Fabelhaft!

Voller Stern Voller Stern Voller Stern Voller Stern Voller Stern
naraya Avatar

Von

London 1969. Zum 80. Geburtstag seiner Großmutter möchte Mathew Prichard ein Porträt von ihr malen lassen. Nur widerwillig stimmt sie zu, denn Aufmerksamkeit ist ihr ebenso zuwider, wie die genaue Betrachtung ihrer selbst. Auch der Maler zweifelt, denn eigentlich wollte er London bereits in wenigen Tagen wieder verlassen. Und so startet diese Zweckgemeinschaft in die erste von sechs Sitzungen, in denen sich die beiden besser kennenlernen, intensive, tiefgründige Gespräche führen und am Ende zu Freunden werden. Die Großmutter ist Schriftstellerin Agatha Christie, der Maler Oskar Kokoschka.

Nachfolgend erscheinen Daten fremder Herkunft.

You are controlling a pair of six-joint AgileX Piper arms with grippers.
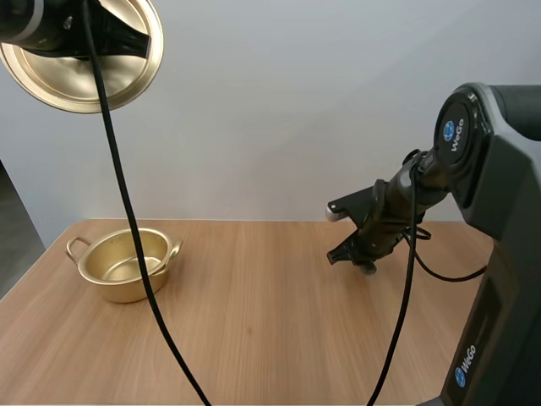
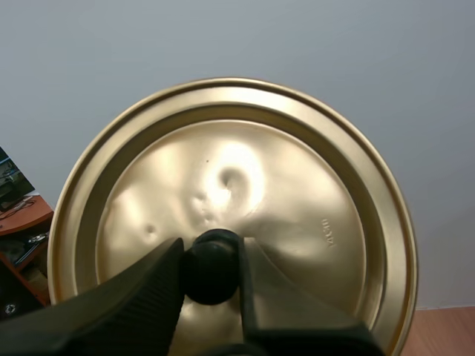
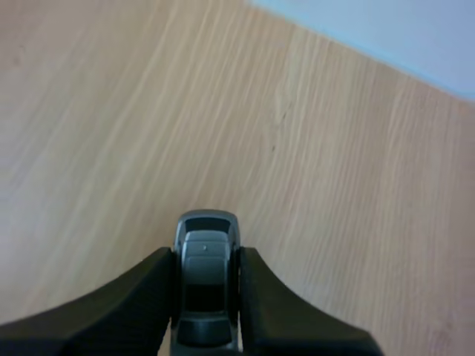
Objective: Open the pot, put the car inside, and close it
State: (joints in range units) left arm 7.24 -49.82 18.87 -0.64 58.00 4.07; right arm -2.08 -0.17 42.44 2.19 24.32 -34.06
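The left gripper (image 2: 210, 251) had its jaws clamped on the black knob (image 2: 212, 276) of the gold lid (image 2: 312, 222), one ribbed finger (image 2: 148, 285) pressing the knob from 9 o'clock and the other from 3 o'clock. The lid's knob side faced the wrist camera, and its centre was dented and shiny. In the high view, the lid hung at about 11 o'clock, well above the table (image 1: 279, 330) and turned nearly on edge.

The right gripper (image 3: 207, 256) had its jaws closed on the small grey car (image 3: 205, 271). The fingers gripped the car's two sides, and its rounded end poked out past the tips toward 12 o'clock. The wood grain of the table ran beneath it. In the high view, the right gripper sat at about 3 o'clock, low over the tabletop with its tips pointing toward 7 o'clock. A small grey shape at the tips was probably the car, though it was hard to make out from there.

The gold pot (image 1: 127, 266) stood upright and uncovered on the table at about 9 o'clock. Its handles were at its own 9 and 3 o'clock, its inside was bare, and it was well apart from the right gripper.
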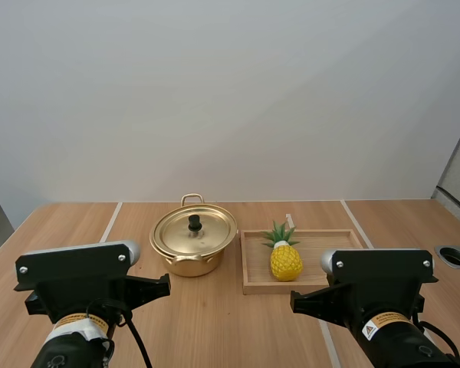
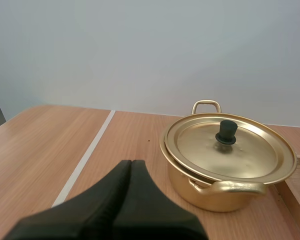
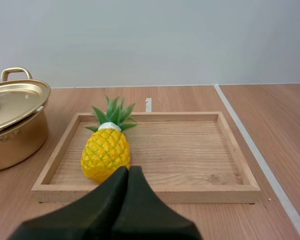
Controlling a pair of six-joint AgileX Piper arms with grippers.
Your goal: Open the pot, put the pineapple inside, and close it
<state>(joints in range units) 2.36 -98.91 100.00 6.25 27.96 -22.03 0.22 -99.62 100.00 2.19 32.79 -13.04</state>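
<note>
Clamped together on nothing, left gripper (image 2: 131, 163) faces the gold pot (image 2: 210, 192), right gripper (image 3: 128, 170) the pineapple (image 3: 105, 152). I'd open the left, centre over the lid (image 2: 242, 160) at its black knob (image 2: 226, 132), then lift vertically.

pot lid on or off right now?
On. The lid sits closed on the pot, black knob up; the pineapple is in the wooden tray.
</note>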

In ihrem Roman mit dem sprechenden und mehrdeutigen Titel „Doppelporträt“ erzählt die schwedische Autorin Agneta Pleijel, wie ihrer Meinung nach die Begegnung zwischen Agatha und Oskar abgelaufen ist. Dabei wechselt sie immer wieder die Perspektive und betrachtet die beiden Künstler jeweils mit den Augen des/der anderen. In Gesprächen, aber auch in ihren Gedanken tauchen sie immer wieder in die eigene Vergangenheit ein, so dass sich quasi zwei Kurzbiographien ergeben. Besonders springt dabei ins Auge, dass Pleijel ihre wörtliche Rede nicht kennzeichnet, das macht – meiner Meinung nach – den Text aber nicht weniger verständlich.

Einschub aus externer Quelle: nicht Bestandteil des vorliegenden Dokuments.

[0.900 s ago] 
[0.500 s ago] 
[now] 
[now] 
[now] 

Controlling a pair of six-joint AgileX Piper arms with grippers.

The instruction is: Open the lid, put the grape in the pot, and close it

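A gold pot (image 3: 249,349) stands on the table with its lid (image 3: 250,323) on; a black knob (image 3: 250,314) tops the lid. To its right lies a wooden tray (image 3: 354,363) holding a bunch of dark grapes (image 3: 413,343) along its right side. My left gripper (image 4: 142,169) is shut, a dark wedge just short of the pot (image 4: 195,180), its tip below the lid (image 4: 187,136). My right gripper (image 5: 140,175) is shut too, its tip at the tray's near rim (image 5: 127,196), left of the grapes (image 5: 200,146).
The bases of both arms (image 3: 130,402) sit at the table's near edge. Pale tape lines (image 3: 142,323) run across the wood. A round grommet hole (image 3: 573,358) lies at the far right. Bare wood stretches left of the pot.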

In Agatha Christie und Oskar Kokoschka treffen zwei große Persönlichkeiten aufeinander. Sie ist zunächst sehr skeptisch und kann den Maler und vor allem seine Art, zu arbeiten nicht verstehen. Er weiß seinerseits nicht, was er von der in sich gekehrten alten Dame halten soll. Doch dann entdecken sie Gemeinsamkeiten, zum Beispiel in ihren Erfahrungen mit unglücklicher Liebe, Mutter- bzw. Vaterschaft und natürlich der Kunst. Alle Gespräche sind fiktiv, wirken aber sehr authentisch und plausibel.

Wer hier erwartet, einen vollständigen Abriss über das Leben der beiden Berühmtheiten zu erhalten, wird sicherlich enttäuscht. Wer sich aber auf diese Art des Erzählens in Gesprächen und kurzen Schlaglichtern einlassen kann, erhält einen privaten, beinahe zärtlichen Blick auf zwei große Künstler, in dem weder Agathas mysteriöses Verschwinden noch Oskars Besessenheit von einer Puppe fehlen. Fabelhaft!